医院顶灯的光打在白瓷的走廊上,一扇扇白色的病房门紧闭,这让那条弯折的长廊显得永无尽头。
急匆匆的脚步声从楼梯口传来。
青年黑色发尾潮湿的落在耳边,薄白透红的眉眼十分姣好,他灰色卫衣的肩头有深色的雨水痕迹,看样子是临时决定来医院的,手里甚至没来得及带上一把雨伞。
那青年人正是周眠。
青年挂断医生电话的时候还犹在梦游,他从来没想过庄池会真的去做这个手术。
在茫然无措的间档,他迅速打了辆车,急匆匆赶往医院。
深红编码的病房号印在白色的门板边,突兀的撞色落在视网膜只叫人心口压抑。
周眠的脚步停在304病房前,今晚的雷雨声很大,在青年伸手推开病房门的时候,恰巧看到房内玻璃窗外划过的一道闪电。
病房内的窗帘并没有拉,于是,白蓝的病房内最引人注目的便是那扇深黑的窗。
周眠匆匆收回视线,抬眼向病床看去。
一时心口五味杂陈。
向来斯文从容的男人少有的苍白着面色,他的双手交叠在被褥上,眼睛半闭着,听到门口传来的细微动静后,轻轻掀起眼皮看了过来。
玻璃似的眼珠像是带着盈盈的水光,少有的弱势让他多了几分别样的柔缓脆弱。
周眠喉头微动,他坐到庄池的床边,捏着手机的手绷得很紧。
真正见到这人了,周眠心中的无措茫然反倒慢慢沉静了下来。
他问:“怎么不提前跟我说?”
庄池唇色有些微白,听到周眠这样略带质疑的语气,他轻轻垂眼,或许是因为激素紊乱,男人的向来密不透风的情绪泄出几分失落。
他的声音有些低:“眠眠,我只是想告诉你,我做好了所有的准备。

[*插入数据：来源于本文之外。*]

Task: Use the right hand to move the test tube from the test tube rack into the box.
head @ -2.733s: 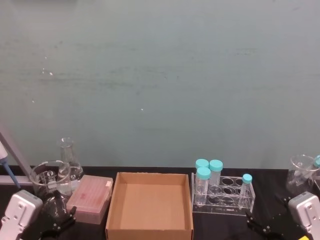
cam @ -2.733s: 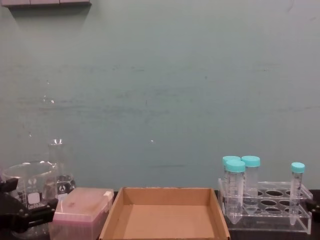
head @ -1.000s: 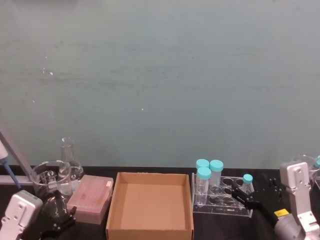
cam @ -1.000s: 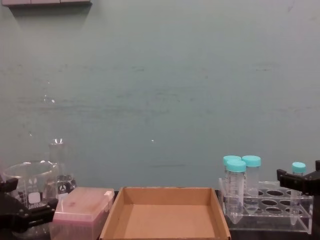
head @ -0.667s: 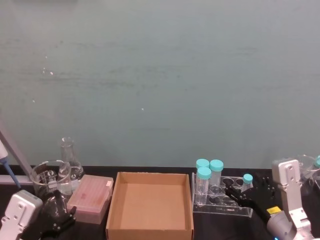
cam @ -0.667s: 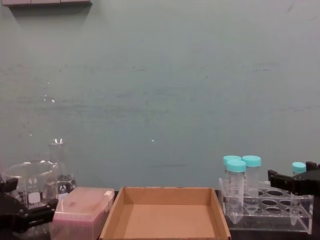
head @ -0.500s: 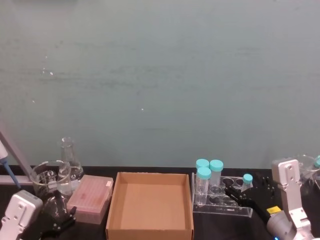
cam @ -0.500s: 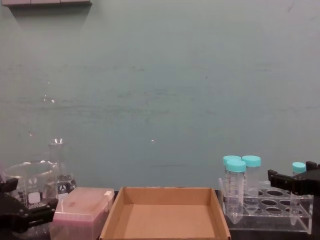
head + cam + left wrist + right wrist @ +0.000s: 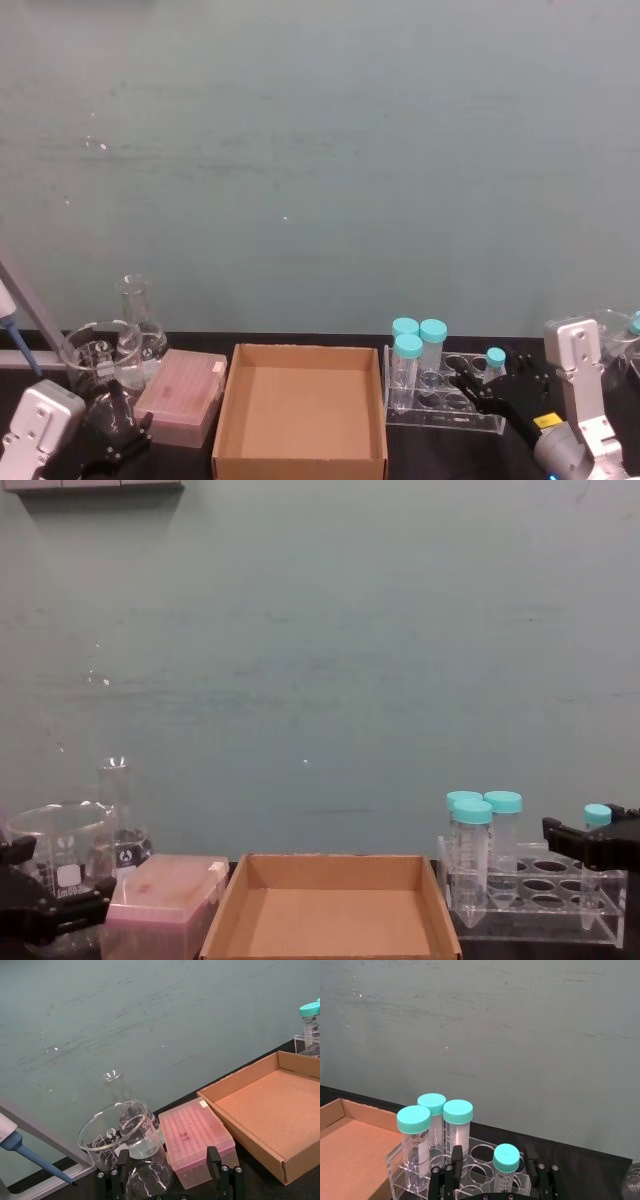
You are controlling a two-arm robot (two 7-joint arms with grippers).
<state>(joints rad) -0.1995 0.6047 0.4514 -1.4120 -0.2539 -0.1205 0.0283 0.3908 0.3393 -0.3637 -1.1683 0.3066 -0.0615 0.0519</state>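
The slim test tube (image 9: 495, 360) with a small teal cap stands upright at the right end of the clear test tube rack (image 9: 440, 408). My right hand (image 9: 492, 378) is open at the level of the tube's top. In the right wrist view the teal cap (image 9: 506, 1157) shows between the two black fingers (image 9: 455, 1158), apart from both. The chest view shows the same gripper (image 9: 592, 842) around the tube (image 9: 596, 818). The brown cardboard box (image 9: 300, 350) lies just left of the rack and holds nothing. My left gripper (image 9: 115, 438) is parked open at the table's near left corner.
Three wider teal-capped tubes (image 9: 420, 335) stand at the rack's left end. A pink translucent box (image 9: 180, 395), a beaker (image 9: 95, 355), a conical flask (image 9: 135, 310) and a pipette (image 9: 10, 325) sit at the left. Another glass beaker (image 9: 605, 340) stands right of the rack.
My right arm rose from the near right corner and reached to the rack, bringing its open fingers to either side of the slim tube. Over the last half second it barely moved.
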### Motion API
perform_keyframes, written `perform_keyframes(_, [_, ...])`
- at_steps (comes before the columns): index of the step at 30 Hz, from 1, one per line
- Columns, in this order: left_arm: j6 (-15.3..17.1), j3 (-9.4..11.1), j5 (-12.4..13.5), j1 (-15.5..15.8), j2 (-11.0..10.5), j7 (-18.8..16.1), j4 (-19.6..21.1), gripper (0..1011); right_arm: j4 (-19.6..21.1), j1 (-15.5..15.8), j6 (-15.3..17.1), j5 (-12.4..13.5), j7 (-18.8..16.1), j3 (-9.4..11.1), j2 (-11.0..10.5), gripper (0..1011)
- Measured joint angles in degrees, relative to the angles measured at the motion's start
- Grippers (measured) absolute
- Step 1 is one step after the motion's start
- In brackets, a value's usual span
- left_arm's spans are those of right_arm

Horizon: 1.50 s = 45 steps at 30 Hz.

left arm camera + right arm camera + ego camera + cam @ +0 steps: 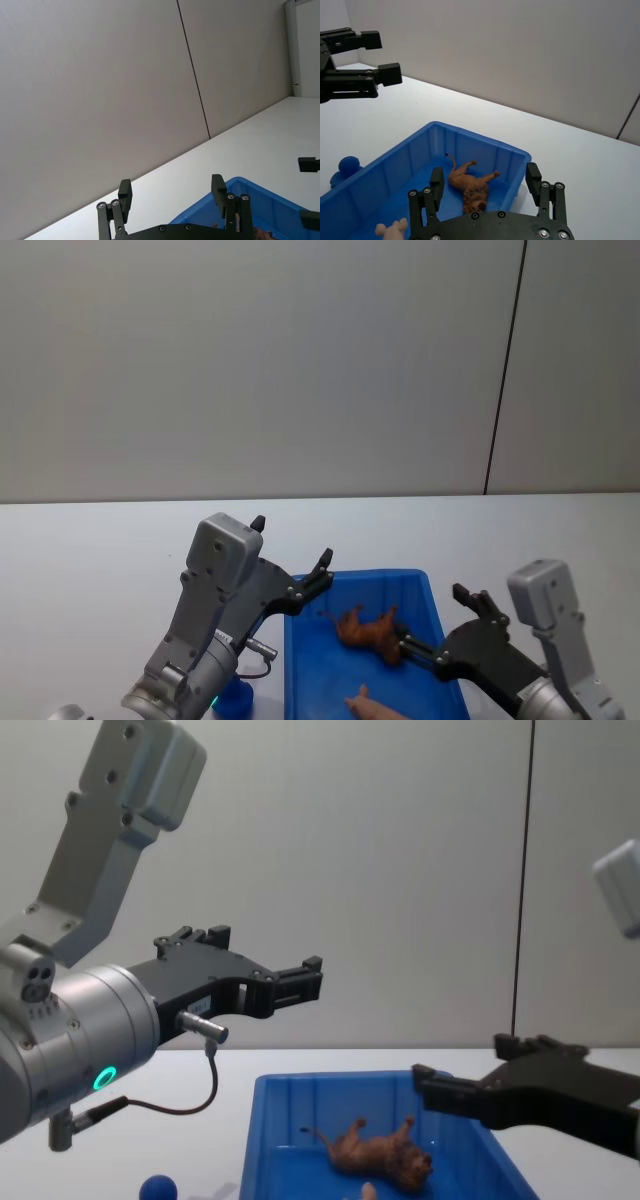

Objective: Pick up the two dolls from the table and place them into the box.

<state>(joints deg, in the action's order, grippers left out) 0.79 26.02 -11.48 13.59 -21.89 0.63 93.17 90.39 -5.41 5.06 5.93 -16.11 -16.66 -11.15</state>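
Note:
The brown lion doll [368,628] [469,185] [376,1154] lies on its side inside the blue box [300,660] [470,139] [330,1079] [260,192]. Nearer me in the same box rests the pale pink pig doll [372,706] [391,230]. My left gripper [292,542] [171,189] [268,958] hangs open and empty above the box's far left corner. My right gripper [435,618] [485,179] [466,1062] is open and empty over the box's right side, just above the lion. The box stands on the white table [100,540].
A small dark blue rounded object [235,700] [344,168] [158,1187] sits on the table just left of the box. A plain grey wall with a dark vertical seam [505,370] rises behind the table.

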Motion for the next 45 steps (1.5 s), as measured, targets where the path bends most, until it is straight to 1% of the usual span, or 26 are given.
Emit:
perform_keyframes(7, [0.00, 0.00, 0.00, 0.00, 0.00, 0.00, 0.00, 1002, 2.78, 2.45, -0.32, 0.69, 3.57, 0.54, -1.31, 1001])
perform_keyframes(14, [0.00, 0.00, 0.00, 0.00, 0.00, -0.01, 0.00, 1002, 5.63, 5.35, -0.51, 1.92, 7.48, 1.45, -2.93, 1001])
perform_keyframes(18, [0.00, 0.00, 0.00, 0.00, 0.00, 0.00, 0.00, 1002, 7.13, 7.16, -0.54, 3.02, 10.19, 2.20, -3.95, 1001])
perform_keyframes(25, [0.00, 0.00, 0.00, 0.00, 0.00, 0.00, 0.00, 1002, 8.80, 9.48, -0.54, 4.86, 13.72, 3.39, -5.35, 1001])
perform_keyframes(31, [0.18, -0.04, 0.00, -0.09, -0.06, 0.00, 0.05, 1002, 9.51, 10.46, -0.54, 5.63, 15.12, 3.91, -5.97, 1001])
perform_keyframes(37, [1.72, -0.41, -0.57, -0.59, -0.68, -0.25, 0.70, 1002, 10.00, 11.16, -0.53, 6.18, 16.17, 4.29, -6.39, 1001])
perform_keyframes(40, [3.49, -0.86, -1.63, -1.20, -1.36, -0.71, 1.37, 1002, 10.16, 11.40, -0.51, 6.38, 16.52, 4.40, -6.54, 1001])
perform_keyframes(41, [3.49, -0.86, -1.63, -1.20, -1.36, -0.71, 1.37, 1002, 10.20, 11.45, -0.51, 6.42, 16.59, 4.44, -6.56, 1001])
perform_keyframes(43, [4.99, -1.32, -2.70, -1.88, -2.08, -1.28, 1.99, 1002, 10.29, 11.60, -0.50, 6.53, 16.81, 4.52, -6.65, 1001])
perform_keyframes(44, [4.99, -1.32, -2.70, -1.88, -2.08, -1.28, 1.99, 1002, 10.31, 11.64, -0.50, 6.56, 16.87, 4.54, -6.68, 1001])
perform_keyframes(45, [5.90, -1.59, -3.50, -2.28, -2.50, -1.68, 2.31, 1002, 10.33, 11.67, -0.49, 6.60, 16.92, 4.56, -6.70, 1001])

”
周眠当然知道他在说什么。
青年的目光从对方温和的面孔转向漆黑的窗户,他没说话,庄池便也安静的盯着他的脸。
男人的视线直勾勾的,眼中的温度柔和温暖,但若是看久了,却让人觉得那样纯澈的眼神中带着另一种炙热的偏执与着魔。
周眠半晌才收回眼神,看着庄池道:“家里人都知道了?”
庄池抿唇:“进行手术需要一一告知亲属。”
言下之意就是都知道了,庄父那边知道了,自然会通知周眠父母这边。
果然,没过一会儿,病房的门就再次被敲响。
周父周母拎着补品走了进来,后面是跟着进来的庄父助理。
庄父事务繁忙,便让助理代为慰问。
周父周母显然十分高兴,他们本就满意庄池,现在对方自己主动来做了手术,连生孩子的罪都一并包揽,便以为这两人之间是说开了,准备结婚了。
周母在庄池面前自然是要做足面子的,她对周眠道:“眠眠,小池为你受了这么大的罪,这阵子可要好好顾着人家。”
周眠很想说又不是他让对方来做的手术,但张了张嘴,最后还是没说出来。
他心里清楚,事情走到这个地步,基本上没什么退路了。
双方父母见他们连手术都做了,只会默认两人决定结婚。
庄池就是在逼婚。
对方已经不止一次跟他提起结婚的事情了,周眠一直装聋作哑的蒙混过关,现在对方先斩后奏,家长那边估计也通过气了。